Man liest oft, dass überdurchschnittlich große Eltern Kinder haben, die nicht im selben Maße überdurchschnittlich groß sind. Man nennt das "Regression", genauer: "Regression zum Mittelwert". Ist das ein Trend in unseren Genen in Richtung Mittelmaß? Haben nun überdurchschnittlich große Kinder Eltern, die sich noch stärker vom Mittelmaß unterscheiden?
Überlegen Sie sich dazu folgendes Beispiel:
In einer Klasse aus 27 Personen wird ein Hochsprung-Wettbewerb gemacht.

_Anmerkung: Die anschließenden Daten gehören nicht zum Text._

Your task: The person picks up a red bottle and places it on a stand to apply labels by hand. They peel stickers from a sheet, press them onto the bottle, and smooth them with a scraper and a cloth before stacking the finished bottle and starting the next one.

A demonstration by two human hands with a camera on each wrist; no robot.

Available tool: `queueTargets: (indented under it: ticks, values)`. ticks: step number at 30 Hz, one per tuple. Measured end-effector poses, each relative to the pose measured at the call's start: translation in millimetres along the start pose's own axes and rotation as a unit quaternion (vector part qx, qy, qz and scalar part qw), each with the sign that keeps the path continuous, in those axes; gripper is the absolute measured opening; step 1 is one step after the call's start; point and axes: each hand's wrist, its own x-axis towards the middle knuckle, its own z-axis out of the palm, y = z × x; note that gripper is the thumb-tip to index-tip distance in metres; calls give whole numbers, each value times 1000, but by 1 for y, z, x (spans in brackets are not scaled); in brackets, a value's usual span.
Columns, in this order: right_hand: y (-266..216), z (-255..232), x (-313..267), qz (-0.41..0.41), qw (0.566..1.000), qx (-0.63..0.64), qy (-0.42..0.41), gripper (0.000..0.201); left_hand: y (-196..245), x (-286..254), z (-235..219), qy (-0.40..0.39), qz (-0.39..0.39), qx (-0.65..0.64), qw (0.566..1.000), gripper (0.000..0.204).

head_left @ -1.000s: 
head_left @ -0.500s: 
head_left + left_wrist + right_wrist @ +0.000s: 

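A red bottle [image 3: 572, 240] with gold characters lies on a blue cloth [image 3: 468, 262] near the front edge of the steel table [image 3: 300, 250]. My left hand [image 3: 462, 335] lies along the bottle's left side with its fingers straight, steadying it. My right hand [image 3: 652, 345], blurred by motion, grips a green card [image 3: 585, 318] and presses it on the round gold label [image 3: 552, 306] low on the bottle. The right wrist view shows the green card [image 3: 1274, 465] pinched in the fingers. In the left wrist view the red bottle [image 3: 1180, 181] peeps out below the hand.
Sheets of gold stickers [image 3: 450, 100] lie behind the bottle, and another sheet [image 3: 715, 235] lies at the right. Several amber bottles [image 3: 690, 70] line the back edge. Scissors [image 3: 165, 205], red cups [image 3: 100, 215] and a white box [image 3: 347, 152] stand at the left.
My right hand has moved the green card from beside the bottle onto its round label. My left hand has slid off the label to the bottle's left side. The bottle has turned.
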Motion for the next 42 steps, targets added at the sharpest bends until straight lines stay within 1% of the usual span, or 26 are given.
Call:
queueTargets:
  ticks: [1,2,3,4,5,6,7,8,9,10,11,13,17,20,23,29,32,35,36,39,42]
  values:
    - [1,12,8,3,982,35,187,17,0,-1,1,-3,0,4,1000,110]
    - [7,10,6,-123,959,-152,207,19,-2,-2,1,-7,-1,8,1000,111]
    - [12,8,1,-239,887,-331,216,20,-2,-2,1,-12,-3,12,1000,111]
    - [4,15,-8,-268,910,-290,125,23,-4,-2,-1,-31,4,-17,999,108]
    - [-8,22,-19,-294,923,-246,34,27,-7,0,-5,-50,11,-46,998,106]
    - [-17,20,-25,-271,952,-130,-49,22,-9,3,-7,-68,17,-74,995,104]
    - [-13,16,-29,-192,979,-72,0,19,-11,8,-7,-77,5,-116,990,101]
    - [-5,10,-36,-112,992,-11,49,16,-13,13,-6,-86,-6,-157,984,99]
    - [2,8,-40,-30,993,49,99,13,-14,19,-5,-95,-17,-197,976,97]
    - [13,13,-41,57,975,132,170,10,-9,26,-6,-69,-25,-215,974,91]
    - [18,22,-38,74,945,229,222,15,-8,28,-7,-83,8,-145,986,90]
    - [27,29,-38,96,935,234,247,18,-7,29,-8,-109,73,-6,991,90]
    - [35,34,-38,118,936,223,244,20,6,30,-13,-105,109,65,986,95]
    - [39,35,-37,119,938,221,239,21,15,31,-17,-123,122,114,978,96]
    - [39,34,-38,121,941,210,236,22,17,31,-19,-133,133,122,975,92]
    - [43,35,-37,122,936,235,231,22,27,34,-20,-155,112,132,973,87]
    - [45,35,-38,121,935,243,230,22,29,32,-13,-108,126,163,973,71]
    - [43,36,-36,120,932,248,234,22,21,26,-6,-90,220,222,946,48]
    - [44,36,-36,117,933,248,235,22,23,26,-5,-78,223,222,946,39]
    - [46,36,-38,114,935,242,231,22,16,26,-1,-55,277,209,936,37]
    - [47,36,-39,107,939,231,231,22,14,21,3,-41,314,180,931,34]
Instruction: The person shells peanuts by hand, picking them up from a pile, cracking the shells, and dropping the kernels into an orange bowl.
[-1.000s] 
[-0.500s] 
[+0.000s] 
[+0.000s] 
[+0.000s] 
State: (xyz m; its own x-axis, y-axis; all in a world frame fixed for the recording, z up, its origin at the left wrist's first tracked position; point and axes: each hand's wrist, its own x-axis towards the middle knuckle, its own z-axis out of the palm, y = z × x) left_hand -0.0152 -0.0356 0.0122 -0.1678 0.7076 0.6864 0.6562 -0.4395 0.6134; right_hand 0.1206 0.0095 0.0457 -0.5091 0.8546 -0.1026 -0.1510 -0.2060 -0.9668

Der Lehrer, der ein Herz für die Benachteiligten hat, schickt nun das schlechteste Drittel für ein Wochenende in ein Trainingslager und ist vom Erfolg begeistert, denn die Ergebnisse beim Wiederholungstest sind deutlich besser! Daraufhin schlägt der Schulleiter vor, auch das beste Drittel zum Training zu schicken, damit die Schule beim nächsten Sportfest mehr Medaillen bekommt. Leider ist das Ergebnis eine große Enttäuschung: Der zweite Test fällt deutlich schlechter aus als der erste. Was ist vom Trainingslager zu halten?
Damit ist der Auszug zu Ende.